Critically, this doesn’t require sacrificing control: query patterns and aggregation rules defined at publish time let the operator control precisely what is visible at each level, and those rules are enforced by the infrastructure.

The economics also shift. Instead of aggregators capturing most value by virtue of being the only party with the engineering capacity to assemble and resell the data at scale - value is captured primarily by data owners. Overpriced integration pipelines will immediately invite competition from global community of data engineers.

Privacy and accountability #︎

When energy data is used in so many applications, it better be reliable. But how can we trust that a party delivers data that is real and accurate?

We could ask for disaggregated data and near-real-time delivery. Add device signing, and you’ll have robust protection against tampering.

But raw data is a major privacy and security concern:

  • It exposes the map of your physical infrastructure and reveals when equipment fails
  • Advertises your attack surface and when on-site personnel are present or absent
  • Provides competitive intelligence about your performance and curtailment patterns for bidding behavior inference and PPA negotiation leverage.

So data needs to be shared selectively, with levels of anonymisation and aggregation. And this layer is always custom-built - yet another massive task for your data engineering team.

But if the data is processed and doesn’t come signed straight from a device - how can we be sure that it’s not synthetic, generated to make a quick buck, or that it’s not omitting some critical interval to cover something up?

Anonimized data verifiable back to original device readings

In current approaches - we simply can’t. While revenue-grade metering with certified meters directly read by ISOs provides tamper-evident generation records for settlement - there is no such mechanism for the rest of the data. Financial market consumers don’t have any mechanism to keep providers accountable for API call responses. Data shared via some warehouse tables can be changed overnight without any trace. This makes data products overall much less valuable, and any doubts about the validity of some value or a chart require months of work to address.

What can we do? #︎

The accountability gap is a provenance problem - we need to prove that data we aggregated or anonymized for the sake of privacy actually corresponds to original raw device data. But how can we do this without revealing all raw data for audit?

Enter confidential computing.
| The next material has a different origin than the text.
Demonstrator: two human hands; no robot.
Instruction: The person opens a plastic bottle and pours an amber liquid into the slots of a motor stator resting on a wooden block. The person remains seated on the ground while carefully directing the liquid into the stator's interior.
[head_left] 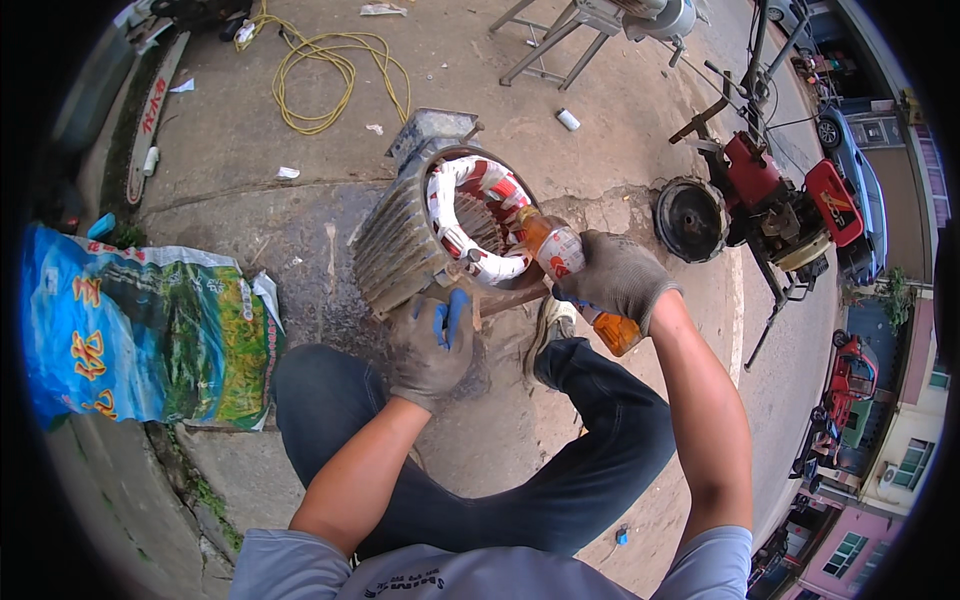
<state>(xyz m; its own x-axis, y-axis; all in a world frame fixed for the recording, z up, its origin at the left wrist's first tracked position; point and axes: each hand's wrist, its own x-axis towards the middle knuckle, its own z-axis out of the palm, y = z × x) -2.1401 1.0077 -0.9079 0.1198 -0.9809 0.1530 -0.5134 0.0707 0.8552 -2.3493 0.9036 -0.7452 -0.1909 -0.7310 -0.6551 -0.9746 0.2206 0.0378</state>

If data is cryptographically signed at the device and every subsequent processing step produces a cryptographic proof that the computation ran correctly on authentic inputs, then the trustworthiness of a derivative dataset can be confirmed without trusting the parties who handled it. A data consumer can independently verify that an aggregated or anonymized dataset is a faithful derivative of real device readings with no gaps, substitutions, or fabrications, regardless of how many processing steps or organizational boundaries it passed through.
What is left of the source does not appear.